§ About this task
The data is to be retyped in full, exactly.

§ Materials provided

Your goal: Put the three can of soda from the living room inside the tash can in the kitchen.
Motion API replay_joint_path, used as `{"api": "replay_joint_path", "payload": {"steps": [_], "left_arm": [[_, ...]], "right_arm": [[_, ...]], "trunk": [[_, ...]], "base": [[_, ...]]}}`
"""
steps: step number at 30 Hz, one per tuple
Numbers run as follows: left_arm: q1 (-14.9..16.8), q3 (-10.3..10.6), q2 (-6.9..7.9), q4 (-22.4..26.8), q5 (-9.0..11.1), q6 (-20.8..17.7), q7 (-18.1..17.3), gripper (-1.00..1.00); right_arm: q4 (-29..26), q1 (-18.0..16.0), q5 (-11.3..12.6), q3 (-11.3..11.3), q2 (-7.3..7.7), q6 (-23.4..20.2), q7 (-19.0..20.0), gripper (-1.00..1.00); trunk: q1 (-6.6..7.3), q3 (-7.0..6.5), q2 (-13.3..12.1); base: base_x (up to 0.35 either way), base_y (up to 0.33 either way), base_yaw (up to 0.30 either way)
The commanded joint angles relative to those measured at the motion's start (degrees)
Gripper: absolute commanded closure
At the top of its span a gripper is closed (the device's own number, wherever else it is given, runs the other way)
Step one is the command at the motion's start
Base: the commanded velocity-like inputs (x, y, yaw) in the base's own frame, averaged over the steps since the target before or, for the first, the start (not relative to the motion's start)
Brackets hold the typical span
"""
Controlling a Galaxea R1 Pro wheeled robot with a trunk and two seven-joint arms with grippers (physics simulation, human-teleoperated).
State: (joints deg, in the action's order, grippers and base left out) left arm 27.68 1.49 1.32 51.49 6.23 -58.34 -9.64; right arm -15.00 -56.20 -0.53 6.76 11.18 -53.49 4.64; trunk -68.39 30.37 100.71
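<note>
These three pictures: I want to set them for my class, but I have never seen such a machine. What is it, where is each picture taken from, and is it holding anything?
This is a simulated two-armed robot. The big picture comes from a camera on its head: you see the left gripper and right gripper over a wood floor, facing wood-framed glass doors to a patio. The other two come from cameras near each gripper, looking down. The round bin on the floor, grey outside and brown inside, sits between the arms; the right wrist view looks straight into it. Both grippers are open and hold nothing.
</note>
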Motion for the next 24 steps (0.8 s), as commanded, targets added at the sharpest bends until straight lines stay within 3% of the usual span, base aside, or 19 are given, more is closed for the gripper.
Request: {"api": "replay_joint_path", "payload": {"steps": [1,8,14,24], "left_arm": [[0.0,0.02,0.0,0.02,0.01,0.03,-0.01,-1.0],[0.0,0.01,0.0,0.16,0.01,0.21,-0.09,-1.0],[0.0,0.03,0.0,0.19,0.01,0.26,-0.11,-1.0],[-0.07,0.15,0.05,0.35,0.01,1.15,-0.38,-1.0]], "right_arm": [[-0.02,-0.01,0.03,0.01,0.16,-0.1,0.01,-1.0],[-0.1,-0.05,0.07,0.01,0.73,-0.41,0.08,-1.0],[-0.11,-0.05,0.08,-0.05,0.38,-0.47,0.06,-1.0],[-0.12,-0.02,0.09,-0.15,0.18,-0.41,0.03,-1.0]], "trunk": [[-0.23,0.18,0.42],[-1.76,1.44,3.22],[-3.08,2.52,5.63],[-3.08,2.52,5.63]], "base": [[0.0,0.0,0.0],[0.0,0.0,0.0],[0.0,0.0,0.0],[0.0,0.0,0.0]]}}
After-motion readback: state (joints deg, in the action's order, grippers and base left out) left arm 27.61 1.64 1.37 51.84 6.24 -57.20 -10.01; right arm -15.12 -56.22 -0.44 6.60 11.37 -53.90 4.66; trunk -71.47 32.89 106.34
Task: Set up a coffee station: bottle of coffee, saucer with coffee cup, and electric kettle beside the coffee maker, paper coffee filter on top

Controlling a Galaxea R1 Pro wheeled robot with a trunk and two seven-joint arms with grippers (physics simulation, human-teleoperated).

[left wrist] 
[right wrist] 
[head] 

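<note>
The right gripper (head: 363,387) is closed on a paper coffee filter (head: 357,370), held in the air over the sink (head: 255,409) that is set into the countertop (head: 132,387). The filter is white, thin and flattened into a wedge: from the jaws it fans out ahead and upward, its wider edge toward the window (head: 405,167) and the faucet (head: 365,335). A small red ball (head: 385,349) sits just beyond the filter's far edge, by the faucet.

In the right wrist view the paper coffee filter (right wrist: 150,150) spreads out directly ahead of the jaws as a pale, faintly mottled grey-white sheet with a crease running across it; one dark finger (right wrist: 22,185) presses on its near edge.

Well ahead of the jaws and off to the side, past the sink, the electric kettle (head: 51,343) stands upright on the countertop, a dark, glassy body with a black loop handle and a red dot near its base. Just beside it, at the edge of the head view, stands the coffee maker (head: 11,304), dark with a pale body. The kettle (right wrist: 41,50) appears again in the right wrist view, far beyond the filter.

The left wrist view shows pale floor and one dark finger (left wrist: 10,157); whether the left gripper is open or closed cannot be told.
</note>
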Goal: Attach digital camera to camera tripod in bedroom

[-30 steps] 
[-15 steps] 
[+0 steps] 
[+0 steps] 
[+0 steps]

§ Response for this exercise
Your goal: Put the three can of soda from the living room inside the tash can in the kitchen.
Motion API replay_joint_path, used as `{"api": "replay_joint_path", "payload": {"steps": [_], "left_arm": [[_, ...]], "right_arm": [[_, ...]], "trunk": [[_, ...]], "base": [[_, ...]]}}`
"""
steps: step number at 30 Hz, one per tuple
Numbers run as follows: left_arm: q1 (-14.9..16.8), q3 (-10.3..10.6), q2 (-6.9..7.9), q4 (-22.4..26.8), q5 (-9.0..11.1), q6 (-20.8..17.7), q7 (-18.1..17.3), gripper (-1.00..1.00); right_arm: q4 (-29..26), q1 (-18.0..16.0), q5 (-11.3..12.6), q3 (-11.3..11.3), q2 (-7.3..7.7), q6 (-23.4..20.2), q7 (-19.0..20.0), gripper (-1.00..1.00); trunk: q1 (-6.6..7.3), q3 (-7.0..6.5), q2 (-13.3..12.1); base: base_x (up to 0.35 either way), base_y (up to 0.33 either way), base_yaw (up to 0.30 either way)
The commanded joint angles relative to those measured at the motion's start (degrees)
Gripper: absolute commanded closure
At the top of its span a gripper is closed (the device's own number, wherever else it is given, runs the other way)
Step one is the command at the motion's start
Base: the commanded velocity-like inputs (x, y, yaw) in the base's own frame, averaged over the steps since the target before or, for the first, the start (not relative to the motion's start)
Brackets hold the typical span
"""
Controlling a Galaxea R1 Pro wheeled robot with a trunk and two seven-joint arms with grippers (physics simulation, human-teleoperated).
State: (joints deg, in the action's order, grippers and base left out) left arm 27.68 1.49 1.32 51.49 6.23 -58.34 -9.64; right arm -15.00 -56.20 -0.53 6.76 11.18 -53.49 4.64; trunk -68.39 30.37 100.71
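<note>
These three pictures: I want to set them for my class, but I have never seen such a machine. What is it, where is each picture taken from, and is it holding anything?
This is a simulated two-armed robot. The big picture comes from a camera on its head: you see the left gripper and right gripper over a wood floor, facing wood-framed glass doors to a patio. The other two come from cameras near each gripper, looking down. The round bin on the floor, grey outside and brown inside, sits between the arms; the right wrist view looks straight into it. Both grippers are open and hold nothing.
</note>
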Motion for the next 24 steps (0.8 s), as commanded, targets added at the sharpest bends until straight lines stay within 3% of the usual span, base aside, or 19 are given, more is closed for the gripper.
Request: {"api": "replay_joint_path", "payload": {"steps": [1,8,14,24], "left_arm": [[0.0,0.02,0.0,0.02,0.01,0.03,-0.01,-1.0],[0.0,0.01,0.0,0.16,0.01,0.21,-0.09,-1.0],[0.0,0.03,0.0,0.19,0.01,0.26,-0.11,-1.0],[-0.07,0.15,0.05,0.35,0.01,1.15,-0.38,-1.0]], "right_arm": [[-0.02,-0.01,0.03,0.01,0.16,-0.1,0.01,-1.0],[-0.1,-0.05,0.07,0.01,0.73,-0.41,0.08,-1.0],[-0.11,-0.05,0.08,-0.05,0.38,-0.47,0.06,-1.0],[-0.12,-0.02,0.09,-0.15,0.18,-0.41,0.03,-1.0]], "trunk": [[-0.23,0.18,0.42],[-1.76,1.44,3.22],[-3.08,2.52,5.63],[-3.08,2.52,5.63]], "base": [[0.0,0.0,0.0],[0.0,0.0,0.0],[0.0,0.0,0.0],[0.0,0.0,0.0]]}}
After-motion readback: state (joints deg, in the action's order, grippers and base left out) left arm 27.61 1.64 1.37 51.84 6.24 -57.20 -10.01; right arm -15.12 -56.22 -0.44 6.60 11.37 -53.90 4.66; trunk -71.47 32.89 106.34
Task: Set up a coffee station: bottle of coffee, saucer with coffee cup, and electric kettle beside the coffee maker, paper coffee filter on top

Controlling a Galaxea R1 Pro wheeled robot with a trunk and two seven-joint arms with grippers (physics simulation, human-teleoperated).

[left wrist] 
[right wrist] 
[head] 

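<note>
The right gripper (head: 363,387) is closed on a paper coffee filter (head: 357,370), held in the air over the sink (head: 255,409) that is set into the countertop (head: 132,387). The filter is white, thin and flattened into a wedge: from the jaws it fans out ahead and upward, its wider edge toward the window (head: 405,167) and the faucet (head: 365,335). A small red ball (head: 385,349) sits just beyond the filter's far edge, by the faucet.

In the right wrist view the paper coffee filter (right wrist: 150,150) spreads out directly ahead of the jaws as a pale, faintly mottled grey-white sheet with a crease running across it; one dark finger (right wrist: 22,185) presses on its near edge.

Well ahead of the jaws and off to the side, past the sink, the electric kettle (head: 51,343) stands upright on the countertop, a dark, glassy body with a black loop handle and a red dot near its base. Just beside it, at the edge of the head view, stands the coffee maker (head: 11,304), dark with a pale body. The kettle (right wrist: 41,50) appears again in the right wrist view, far beyond the filter.

The left wrist view shows pale floor and one dark finger (left wrist: 10,157); whether the left gripper is open or closed cannot be told.
</note>
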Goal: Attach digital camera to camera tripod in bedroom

[-30 steps] 
[-15 steps] 
[+0 steps] 
[+0 steps] 
[+0 steps]

The work on this exercise is done.